Così dunque si degnò Dio di parlarmi intimamente: «Mia diletta figlia, tu riporti il trionfo della mia Chiesa. Tu facesti violenza al mio cuore col sostenere virilmente un diluvio di patimenti per amor mio, così ti facesti mediatrice e in luogo della giustizia che volevo in questi momenti far trionfare per mezzo di severo castigo, ecco invece nelle tue mani la mia misericordia. Non più disperso e ramingo sarà il gregge di Gesù Cristo, né la tua Roma perderà il dominio della cattedra infallibile della verità di santa Chiesa. Vedi, o mia amatissima figlia, fin dove giunge l’amor mio per condiscendere la tua volontà, le tue brame. Sei paga? Brami altra prova dell’infinito amore che ti porto?».

57.5. Non capisco perché mi amate tanto


A queste amorose espressioni, così rispose la povera anima mia al suo Dio: «Ah mio amorosissimo Dio, basta, non più. Il vostro amore altamente mi confonde e profondamente mi umilia. Io non capisco perché tanto mi amate, e cosa mai voi troviate in me, che tanto vi piace, che vi degnate di esaudire le povere mie preghiere e di condiscendere le mie voglie? Ah mio Dio, per carità, perdonate il mio ardire, e si adempia in tutto e per tutto la vostra santissima volontà. Mi protesto che altro non voglio se non che la mia volontà, sia assolutamente la vostra volontà, e se mi sono offerta e sacrificata a patire, mio Dio, voi lo sapete, altro non volli, altra mira non ebbi che di compiacere la vostra santissima volontà».

Nuovamente tornò a parlare il mio Dio: «I santi tuoi desideri dettati dalla mia fede, dalla mia speranza, dalla mia carità, che fino dal Battesimo io ti infusi con particolare amore nel tuo cuore, queste virtù unite alle altre, che mi sono compiaciuto donarti, ti formano oggetto delle più alte mie compiacenze. Figlia, hai vinto la mia giustizia. Rallegrati, che la grazia è nelle tue mani. Sospendo il flagello e do luogo per ora alla mia misericordia».

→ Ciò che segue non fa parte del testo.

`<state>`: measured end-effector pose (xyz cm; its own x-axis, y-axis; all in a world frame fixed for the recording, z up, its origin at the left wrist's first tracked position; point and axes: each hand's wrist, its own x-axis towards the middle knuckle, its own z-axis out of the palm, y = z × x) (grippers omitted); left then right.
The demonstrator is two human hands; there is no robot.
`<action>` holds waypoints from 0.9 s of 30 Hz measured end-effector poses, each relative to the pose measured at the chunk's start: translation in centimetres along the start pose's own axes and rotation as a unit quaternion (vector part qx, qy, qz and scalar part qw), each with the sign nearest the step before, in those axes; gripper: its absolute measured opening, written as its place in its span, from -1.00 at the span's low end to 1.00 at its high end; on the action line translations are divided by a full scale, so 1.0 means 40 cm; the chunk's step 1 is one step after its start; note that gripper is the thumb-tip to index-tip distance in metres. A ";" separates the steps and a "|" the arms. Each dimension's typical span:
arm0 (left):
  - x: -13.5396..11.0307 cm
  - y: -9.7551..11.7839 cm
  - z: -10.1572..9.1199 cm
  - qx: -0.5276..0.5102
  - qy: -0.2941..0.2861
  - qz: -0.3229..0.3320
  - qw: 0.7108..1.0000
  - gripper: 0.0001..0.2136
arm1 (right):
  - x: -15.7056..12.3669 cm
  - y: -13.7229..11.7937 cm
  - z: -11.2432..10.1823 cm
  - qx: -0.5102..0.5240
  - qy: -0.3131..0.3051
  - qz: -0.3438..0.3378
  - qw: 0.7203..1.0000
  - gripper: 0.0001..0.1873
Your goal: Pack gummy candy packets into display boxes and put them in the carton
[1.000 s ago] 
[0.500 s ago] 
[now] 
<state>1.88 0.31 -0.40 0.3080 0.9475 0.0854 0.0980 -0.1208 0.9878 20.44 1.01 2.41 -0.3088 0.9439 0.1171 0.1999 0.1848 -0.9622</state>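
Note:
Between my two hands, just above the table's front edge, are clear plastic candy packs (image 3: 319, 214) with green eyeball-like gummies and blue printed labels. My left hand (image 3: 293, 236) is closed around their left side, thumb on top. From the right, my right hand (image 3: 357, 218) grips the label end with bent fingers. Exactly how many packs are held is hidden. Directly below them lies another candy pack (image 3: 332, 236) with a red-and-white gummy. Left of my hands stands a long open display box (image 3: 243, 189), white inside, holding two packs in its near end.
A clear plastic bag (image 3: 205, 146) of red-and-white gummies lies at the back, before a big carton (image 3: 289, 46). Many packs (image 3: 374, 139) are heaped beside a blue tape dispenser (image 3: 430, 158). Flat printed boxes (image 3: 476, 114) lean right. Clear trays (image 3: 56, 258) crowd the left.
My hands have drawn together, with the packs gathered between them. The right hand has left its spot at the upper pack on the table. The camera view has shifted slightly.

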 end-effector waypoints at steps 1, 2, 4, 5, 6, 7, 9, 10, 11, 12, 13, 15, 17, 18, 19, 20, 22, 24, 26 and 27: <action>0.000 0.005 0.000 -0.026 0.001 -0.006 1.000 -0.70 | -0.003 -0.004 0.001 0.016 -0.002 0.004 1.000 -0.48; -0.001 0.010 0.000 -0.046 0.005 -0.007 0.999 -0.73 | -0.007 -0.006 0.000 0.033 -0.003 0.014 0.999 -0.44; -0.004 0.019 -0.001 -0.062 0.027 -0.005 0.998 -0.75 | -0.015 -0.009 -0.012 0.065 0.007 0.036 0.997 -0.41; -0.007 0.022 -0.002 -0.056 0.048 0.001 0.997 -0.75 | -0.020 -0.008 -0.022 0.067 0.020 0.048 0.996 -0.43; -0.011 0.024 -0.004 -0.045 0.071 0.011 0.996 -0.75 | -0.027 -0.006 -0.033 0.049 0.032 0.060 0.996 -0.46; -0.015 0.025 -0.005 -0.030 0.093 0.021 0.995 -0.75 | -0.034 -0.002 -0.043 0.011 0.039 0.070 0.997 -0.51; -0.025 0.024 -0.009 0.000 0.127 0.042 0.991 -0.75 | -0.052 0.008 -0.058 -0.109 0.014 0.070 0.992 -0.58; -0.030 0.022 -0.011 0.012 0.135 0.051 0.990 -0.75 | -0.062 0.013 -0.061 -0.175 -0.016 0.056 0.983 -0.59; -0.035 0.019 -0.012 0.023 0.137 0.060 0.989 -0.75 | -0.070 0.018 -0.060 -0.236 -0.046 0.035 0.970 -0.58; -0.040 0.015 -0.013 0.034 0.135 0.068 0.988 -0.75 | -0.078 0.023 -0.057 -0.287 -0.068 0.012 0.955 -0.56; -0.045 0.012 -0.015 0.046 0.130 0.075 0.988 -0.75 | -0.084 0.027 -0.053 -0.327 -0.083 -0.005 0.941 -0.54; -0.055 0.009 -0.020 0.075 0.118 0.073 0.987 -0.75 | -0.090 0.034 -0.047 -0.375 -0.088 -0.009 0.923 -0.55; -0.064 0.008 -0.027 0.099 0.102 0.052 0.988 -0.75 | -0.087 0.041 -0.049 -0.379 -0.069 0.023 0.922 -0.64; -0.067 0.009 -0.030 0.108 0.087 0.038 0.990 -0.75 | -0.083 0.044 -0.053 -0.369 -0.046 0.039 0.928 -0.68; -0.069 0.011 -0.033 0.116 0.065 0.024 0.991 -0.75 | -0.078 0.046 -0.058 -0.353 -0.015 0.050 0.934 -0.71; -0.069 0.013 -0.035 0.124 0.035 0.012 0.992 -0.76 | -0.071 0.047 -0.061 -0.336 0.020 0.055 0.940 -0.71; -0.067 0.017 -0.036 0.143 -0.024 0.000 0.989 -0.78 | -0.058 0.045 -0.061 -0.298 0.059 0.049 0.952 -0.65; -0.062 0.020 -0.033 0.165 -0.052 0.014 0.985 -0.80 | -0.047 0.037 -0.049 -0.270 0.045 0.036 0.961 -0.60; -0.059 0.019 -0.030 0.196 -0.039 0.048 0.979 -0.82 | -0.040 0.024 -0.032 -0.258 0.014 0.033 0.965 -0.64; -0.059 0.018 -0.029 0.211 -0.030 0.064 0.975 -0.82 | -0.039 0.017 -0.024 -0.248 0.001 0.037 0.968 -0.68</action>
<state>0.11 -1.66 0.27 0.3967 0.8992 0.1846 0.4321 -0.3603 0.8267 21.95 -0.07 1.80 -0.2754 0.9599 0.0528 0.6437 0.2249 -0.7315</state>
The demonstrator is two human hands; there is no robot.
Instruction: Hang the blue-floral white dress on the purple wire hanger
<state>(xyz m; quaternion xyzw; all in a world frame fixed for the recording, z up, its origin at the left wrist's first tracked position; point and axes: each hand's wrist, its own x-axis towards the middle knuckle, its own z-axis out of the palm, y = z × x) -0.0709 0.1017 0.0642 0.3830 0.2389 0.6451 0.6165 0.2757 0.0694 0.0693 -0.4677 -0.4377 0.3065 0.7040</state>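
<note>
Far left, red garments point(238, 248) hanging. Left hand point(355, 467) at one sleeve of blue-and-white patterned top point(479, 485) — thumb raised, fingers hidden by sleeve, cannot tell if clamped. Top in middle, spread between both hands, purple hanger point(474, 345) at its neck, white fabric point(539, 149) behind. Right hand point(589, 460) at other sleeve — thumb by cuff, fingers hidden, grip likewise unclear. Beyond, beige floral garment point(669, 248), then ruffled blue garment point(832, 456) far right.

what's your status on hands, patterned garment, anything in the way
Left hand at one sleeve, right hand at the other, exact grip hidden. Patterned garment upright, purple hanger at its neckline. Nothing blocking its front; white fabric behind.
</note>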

Torna l’anima a parlare con il suo Dio: «Ah mio amorosissimo Dio, le vostre parole sono degne veramente del vostro infinito amore, ma a dismisura altamente mi confondono. Non posso negare a me stessa gli alti favori che ho sempre ricevuti dall’infinita vostra maestà. Io tutti li ricordo, ma qual confusione è per me di conoscere ancora la mia cattiva corrispondenza e il grande abuso che ho fatto delle vostre divine misericordie. Mio Dio, tengo vivamente presenti alla mente i grandi oltraggi che vi ho fatto, i grandi peccati che ho commesso. Mio Dio, mio Signore, l’enorme mia ingratitudine mi umilia profondamente, mi annienta, mi inabissa nel proprio mio nulla. Mi confondo nella stessa mia cattività avanti alla vostra tremenda maestà infinita. Mio Dio, mio sommo amore, vi domando milioni di volte perdono, vi domando milioni di volte pietà, ve ne domando misericordia, ne sono pentita e pentita di vero cuore, voi lo vedete, voi lo sapete. Mio Dio, propongo con la vostra santa grazia, prima morire, che mai più darvi il minimo disgusto, di farvi la minima offesa. Mi protesto di vivere e di morire tutta abbandonata nel vostro divino beneplacito e nell’adempimento perfetto della vostra santissima volontà. E di amarvi e servirvi fedelmente per quanto varranno le mie forze, fino all’ultimo respiro della mia vita, per mezzo della vostra divina grazia, che imploro dalla vostra infinita bontà».

In questa guisa terminò la mia orazione.